Output everything in the data exactly, leaving the pictures out.
PROVIDED MATERIAL: Begin
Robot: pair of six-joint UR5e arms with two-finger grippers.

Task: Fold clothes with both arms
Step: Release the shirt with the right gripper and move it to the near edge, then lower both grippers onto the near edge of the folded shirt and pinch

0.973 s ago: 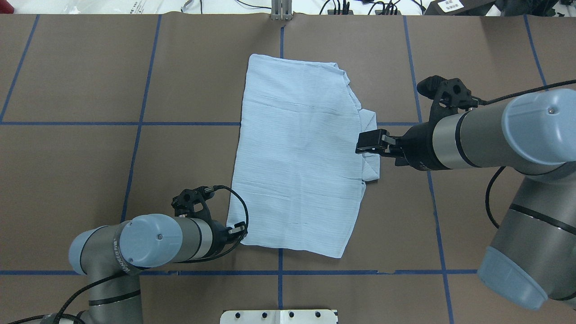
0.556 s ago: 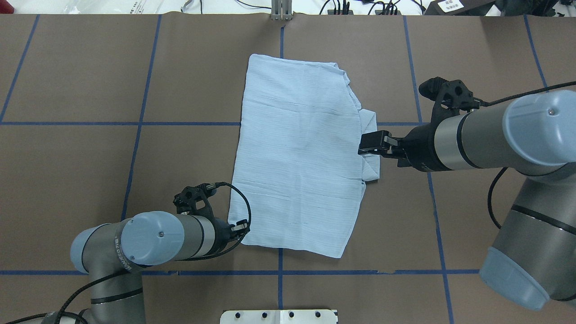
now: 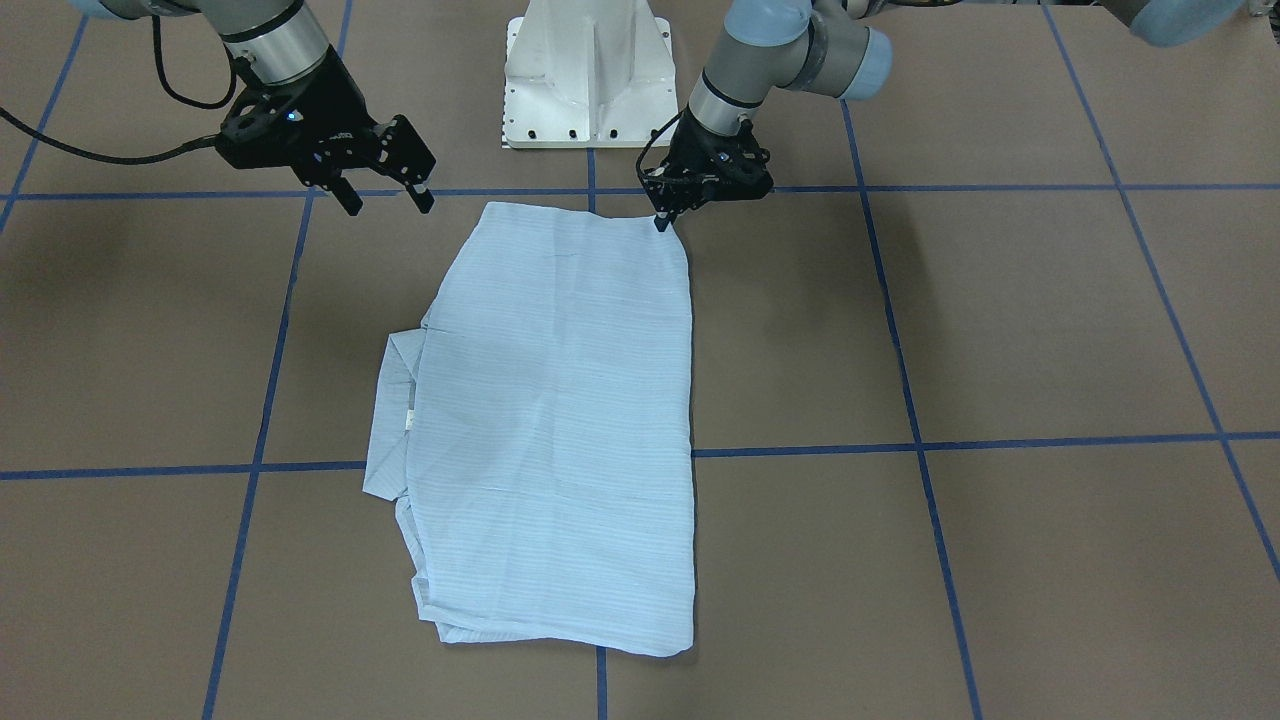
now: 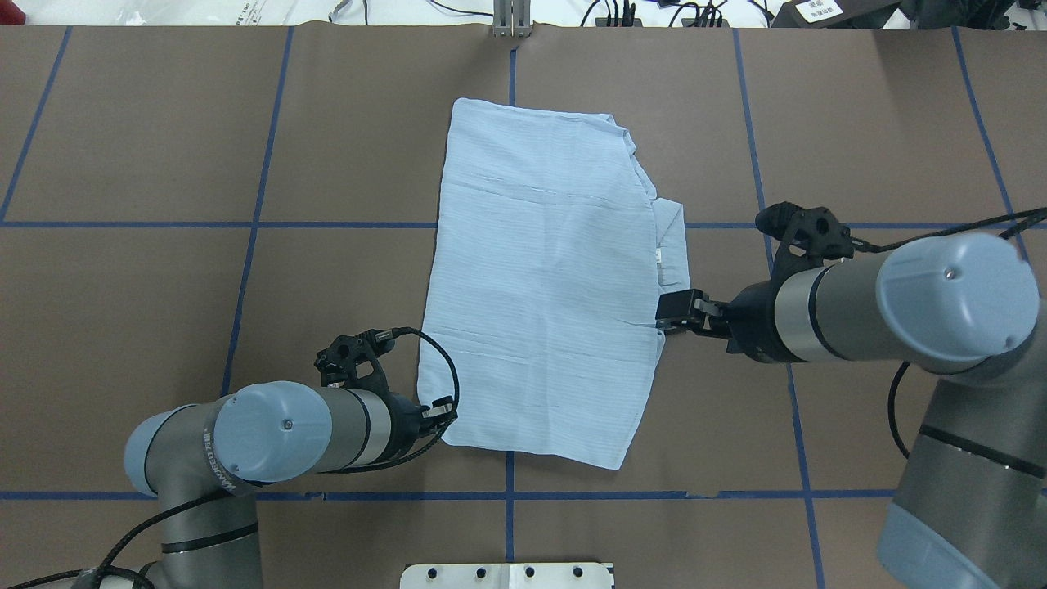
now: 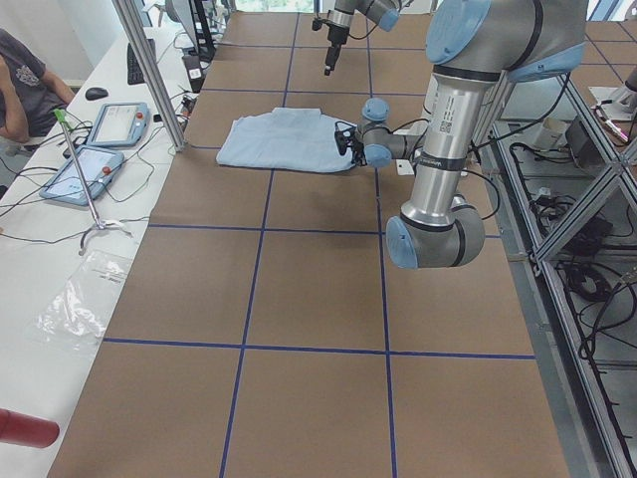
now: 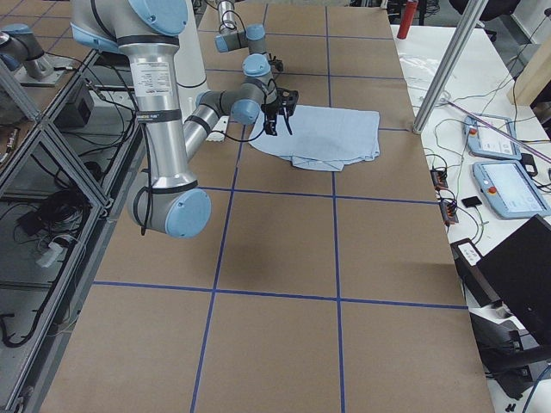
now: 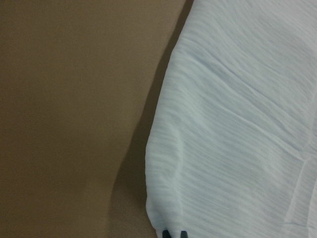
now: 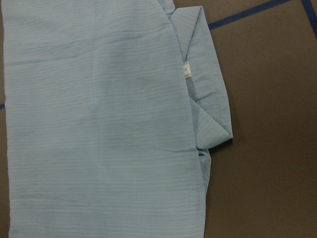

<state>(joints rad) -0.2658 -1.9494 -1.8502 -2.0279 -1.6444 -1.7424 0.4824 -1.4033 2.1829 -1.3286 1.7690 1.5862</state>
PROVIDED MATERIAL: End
*ANSWER SPACE:*
Robot: pair of six-joint UR5e arms with two-finger grippers.

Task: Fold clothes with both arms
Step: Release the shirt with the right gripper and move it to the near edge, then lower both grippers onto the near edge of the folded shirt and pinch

0.973 s ago: 
0.556 s ago: 
now: 
now: 
now: 
now: 
now: 
now: 

<state>(joints rad) -0.2658 -1.9494 -1.8502 -2.0279 -1.6444 -1.7424 0.4824 -1.4033 2.1829 -1.3286 1.7690 1.5862</state>

Nothing further is needed for this exercise.